There is no clear indication that the cut-off values for the PG‑SGA Short Form© should differ from those used in the full version of the PG‑SGA. Although theoretically a patient might possibly be slightly underscored if using the PG-SGA SF© only, but not overscored, it is important to note that the majority (generally 80-90% of a score for a given patient) of the total PG‑SGA numerical score is being based on the patient-generated aspects (PG‑SGA Short Form©).
In general, it would be rather unlikely that a patient’s scoring would be low on the PG-SGA Short Form© and high on the professional-generated items (Worksheet 2 to 4).
Research utilizing the PG-SGA is ongoing globally with studies published on the use of the PG‑SGA Short Form©, also known as the ‘abridged’ version of the PG-SGA in the literature.
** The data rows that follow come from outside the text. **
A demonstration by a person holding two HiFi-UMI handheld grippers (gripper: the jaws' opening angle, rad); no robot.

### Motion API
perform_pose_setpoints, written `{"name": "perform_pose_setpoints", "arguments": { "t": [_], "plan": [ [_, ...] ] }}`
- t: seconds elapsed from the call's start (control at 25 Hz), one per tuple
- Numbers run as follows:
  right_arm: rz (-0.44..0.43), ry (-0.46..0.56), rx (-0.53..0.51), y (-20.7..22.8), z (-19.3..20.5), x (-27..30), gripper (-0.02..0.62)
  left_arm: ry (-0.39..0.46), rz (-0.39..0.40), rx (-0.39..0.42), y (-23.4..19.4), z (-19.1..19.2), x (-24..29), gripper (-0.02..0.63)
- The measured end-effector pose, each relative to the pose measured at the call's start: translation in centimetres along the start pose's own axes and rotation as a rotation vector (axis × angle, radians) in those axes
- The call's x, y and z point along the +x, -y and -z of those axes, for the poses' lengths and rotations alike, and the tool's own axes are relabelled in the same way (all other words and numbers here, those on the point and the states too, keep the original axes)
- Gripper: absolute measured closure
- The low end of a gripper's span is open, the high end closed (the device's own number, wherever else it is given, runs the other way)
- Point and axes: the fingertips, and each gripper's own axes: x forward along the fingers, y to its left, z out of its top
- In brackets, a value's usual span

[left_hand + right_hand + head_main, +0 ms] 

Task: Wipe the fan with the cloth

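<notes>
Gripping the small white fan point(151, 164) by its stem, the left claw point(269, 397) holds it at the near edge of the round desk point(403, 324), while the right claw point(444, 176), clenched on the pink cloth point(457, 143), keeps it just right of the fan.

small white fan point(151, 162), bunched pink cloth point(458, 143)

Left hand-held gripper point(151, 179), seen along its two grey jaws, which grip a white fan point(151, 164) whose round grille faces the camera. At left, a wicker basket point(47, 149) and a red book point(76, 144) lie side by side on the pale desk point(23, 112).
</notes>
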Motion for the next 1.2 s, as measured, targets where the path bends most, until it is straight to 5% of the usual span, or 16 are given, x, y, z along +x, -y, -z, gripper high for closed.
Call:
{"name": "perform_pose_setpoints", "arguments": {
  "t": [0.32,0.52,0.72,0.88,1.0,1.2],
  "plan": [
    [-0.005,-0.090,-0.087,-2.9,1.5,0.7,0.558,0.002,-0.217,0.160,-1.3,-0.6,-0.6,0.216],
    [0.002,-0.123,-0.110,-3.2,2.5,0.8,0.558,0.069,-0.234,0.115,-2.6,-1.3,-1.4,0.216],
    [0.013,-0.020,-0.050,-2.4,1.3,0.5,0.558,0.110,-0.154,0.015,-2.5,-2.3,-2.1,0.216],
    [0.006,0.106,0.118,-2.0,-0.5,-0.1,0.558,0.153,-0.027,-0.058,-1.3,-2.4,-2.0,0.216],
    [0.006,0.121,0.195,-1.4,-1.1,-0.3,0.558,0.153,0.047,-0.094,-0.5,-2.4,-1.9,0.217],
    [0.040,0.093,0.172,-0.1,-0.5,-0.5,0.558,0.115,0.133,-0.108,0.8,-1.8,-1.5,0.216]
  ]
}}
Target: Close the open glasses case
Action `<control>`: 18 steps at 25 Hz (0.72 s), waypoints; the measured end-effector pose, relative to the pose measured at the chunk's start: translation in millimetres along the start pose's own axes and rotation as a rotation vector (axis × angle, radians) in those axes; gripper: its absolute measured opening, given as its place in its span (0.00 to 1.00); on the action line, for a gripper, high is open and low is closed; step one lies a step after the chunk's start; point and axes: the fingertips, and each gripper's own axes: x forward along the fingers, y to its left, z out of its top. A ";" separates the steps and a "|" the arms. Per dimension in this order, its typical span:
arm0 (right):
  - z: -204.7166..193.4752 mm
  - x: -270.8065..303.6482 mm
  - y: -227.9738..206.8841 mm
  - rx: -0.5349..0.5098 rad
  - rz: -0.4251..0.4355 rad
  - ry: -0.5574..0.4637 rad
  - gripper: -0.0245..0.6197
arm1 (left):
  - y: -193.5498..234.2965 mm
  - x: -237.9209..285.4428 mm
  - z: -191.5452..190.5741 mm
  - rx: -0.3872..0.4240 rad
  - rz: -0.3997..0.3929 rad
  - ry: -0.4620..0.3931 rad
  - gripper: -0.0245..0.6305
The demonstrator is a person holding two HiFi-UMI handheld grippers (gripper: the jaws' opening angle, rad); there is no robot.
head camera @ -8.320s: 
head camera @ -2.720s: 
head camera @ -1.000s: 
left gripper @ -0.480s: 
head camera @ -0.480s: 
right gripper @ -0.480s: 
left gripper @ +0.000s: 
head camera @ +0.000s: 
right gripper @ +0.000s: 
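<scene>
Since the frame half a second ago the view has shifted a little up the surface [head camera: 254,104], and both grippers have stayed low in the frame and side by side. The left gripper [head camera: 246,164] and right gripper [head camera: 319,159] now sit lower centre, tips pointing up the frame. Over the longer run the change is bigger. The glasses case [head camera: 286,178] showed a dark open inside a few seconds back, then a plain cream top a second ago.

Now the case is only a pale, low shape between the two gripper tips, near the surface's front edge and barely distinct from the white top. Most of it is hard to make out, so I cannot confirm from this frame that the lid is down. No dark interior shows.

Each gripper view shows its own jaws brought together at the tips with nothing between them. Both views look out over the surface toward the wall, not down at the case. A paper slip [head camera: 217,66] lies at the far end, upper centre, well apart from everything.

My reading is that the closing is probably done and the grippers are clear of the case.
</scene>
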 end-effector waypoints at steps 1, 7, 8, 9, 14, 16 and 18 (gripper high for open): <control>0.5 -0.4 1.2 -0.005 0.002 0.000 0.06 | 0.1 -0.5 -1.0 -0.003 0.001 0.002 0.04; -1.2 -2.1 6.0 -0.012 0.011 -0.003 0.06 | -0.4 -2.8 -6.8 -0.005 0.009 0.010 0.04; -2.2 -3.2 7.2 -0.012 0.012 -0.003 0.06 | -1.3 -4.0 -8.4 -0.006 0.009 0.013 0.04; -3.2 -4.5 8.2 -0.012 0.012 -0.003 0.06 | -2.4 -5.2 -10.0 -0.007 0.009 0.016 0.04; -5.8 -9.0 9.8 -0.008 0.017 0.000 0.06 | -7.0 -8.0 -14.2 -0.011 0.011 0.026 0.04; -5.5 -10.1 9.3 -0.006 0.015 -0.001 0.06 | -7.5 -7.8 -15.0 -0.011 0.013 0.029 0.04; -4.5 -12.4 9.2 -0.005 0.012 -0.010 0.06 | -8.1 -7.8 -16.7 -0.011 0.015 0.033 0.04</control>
The study by Vigano et al. (Vigano AL, di Tomasso J, Kilgour RD, Trutschnigg B, Lucar E, Morais JA, Borod M. The Abridged Patient-Generated Subjective Global Assessment Is a Useful Tool for Early Detection and Characterization of Cancer Cachexia. J Acad Nutr Diet 2014;114(7):1088-98) which was prospectively performed in 207 advanced lung and gastrointestinal cancer patients, showed that ≥9 points as generated by the PG-SGA Short Form© was associated with unfavorable biological markers of cancer cachexia, decreased anthropometric and physical measures, such as body mass index, fat mass, handgrip and leg strength, an average 12% greater length of hospital stay, a dose reduction in chemotherapy, and increased mortality.
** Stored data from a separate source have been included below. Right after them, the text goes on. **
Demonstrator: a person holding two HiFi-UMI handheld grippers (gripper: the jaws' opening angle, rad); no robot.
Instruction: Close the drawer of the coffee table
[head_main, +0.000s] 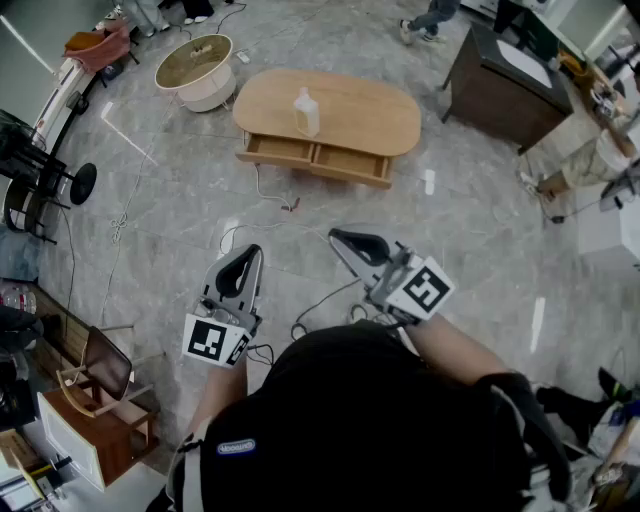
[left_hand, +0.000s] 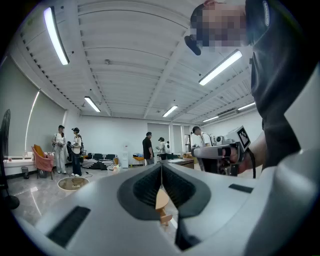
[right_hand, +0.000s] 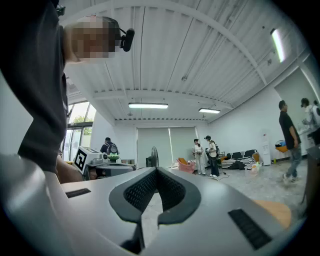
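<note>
Across the grey stone floor, well ahead of the person, stands the oval wooden coffee table (head_main: 330, 105). Its drawer (head_main: 315, 160) juts out from the near side, with two compartments open to view. A white bottle (head_main: 307, 112) stands upright near the middle of the tabletop. A thin cable (head_main: 262, 190) lies on the floor just in front of the drawer.

Left gripper (head_main: 250, 252) and right gripper (head_main: 338, 238) are both held low and level close to the person's body, well apart from the table and aimed roughly towards it. The left gripper view shows its jaws pressed together with nothing between them. The right gripper view shows the same: jaws fully closed and empty.

A round white-sided stand (head_main: 195, 70) sits left of the table and a dark cabinet (head_main: 505, 85) to its right. Several people stand at the far side of the room.
</note>
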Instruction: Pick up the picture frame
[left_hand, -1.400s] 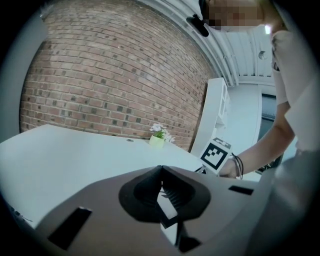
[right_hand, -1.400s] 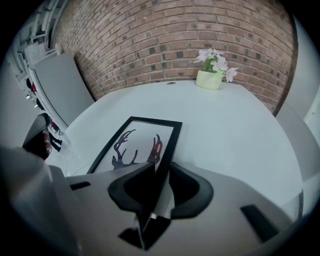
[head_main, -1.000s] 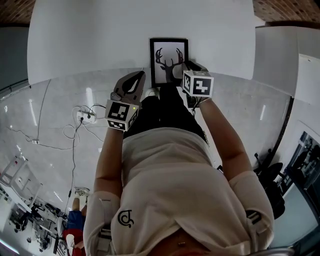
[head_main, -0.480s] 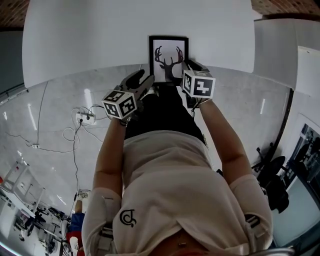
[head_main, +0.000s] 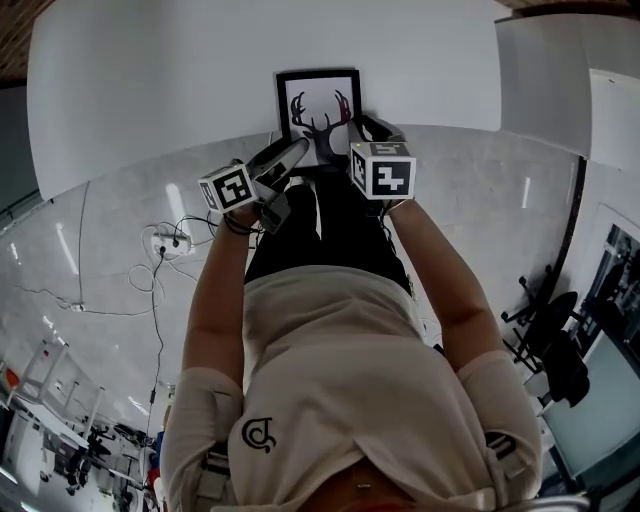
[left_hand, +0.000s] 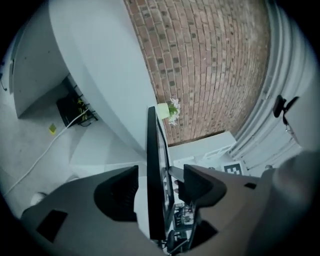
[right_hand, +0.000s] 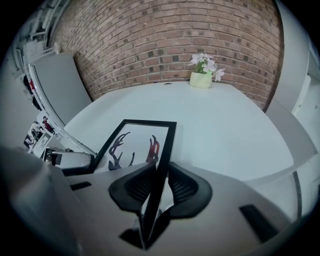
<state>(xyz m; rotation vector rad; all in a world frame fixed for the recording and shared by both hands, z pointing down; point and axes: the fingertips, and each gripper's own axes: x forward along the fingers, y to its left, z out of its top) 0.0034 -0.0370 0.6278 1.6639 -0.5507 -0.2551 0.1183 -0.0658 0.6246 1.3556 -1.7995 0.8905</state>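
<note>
The picture frame (head_main: 318, 112) is black-edged with an antler print and lies over the near part of the white round table (head_main: 200, 70). My right gripper (head_main: 362, 130) is shut on its right edge; in the right gripper view the edge (right_hand: 161, 160) runs between the two pads. My left gripper (head_main: 290, 155) is at the frame's lower left corner and its jaws are opening. In the left gripper view the frame (left_hand: 154, 165) stands edge-on between the jaws, with a gap to each pad (left_hand: 200, 186).
A small pot of flowers (right_hand: 202, 75) stands at the table's far side before a brick wall. Cables and a power strip (head_main: 160, 240) lie on the floor at the left. The person's body fills the lower head view.
My left gripper has rolled over and travelled to the frame's lower left corner, and its jaws have gone from shut to wide apart around the edge. The right gripper keeps its hold.
</note>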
The study by Gabrielson et al. (Gabrielson DK, Scaffidi D, Leung E, Stoyanoff L, Robinson J, Nisenbaum R, Brezden-Masley C, Darling PB. Use of an abridged scored Patient-Generated Subjective Global Assessment (abPG-SGA) as a nutritional screening tool for cancer patients in an outpatient setting. Nutr Cancer 2013;65(2):234-9) performed in 90 oncology outpatients showed an area under curve of 0.956 by the PG‑SGA Short Form. In this study, ≥6 points, and ≥7 points were studied as cut-off values for sensitivity and specificity of the PG‑SGA SF© compared to the PG‑SGA Categories (A-Well nourished versus B/C-Moderately malnourished or suspected malnutrition/Severely malnourished). Using the cut-off of ≥6 points resulted in 93.8 sensitivity and 77.6 specificity. Using a cut-off value of ≥7 points improved the specificity to 89.7, but lowered the sensitivity to 84.4.
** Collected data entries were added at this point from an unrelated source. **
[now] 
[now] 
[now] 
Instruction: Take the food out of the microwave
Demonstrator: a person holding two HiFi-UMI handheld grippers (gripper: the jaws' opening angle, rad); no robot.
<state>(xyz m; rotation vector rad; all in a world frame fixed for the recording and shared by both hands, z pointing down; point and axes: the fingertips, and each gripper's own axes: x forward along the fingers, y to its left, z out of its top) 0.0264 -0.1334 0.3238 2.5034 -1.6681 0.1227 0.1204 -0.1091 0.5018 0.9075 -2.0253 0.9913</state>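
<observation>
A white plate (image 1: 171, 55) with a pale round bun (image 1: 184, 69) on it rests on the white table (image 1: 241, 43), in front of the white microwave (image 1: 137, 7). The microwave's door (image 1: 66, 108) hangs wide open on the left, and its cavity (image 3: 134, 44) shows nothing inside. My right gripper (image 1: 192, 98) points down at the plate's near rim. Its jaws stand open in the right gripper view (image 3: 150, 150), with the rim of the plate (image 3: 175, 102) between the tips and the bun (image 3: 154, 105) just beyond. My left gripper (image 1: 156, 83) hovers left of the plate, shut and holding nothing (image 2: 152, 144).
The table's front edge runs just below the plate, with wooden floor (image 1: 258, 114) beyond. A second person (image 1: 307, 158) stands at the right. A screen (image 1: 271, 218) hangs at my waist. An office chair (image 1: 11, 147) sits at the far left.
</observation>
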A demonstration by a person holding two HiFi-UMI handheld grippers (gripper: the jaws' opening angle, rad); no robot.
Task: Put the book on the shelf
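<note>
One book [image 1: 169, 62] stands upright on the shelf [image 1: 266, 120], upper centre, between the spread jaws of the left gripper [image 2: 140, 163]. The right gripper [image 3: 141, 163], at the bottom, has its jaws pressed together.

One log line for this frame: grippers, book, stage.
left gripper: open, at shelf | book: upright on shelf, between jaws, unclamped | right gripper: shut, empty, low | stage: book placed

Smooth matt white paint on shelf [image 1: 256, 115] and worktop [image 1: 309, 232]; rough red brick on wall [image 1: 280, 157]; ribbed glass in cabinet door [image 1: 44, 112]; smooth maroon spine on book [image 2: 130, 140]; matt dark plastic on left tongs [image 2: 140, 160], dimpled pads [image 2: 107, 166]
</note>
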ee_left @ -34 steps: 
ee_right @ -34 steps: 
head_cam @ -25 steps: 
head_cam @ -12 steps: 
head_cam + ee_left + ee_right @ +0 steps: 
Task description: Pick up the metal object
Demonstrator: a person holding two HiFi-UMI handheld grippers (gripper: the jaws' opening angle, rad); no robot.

The optimal cut-off values to be used depend on the purpose or the objectives of the team using the instrument in clinical practice, e.g. aiming for prevention or treatment of malnutrition only; to support expanding or maintaining dietitian or nutritional support services; and/or various types of clinical and outcomes research. Therefore, each organization can make its own decisions on defining which cut-off values should result in referral to a dietitian and other disciplines, but in the context of research, until there are data to support changing the triage approach, the triage as described in the full PG‑SGA© should be maintained.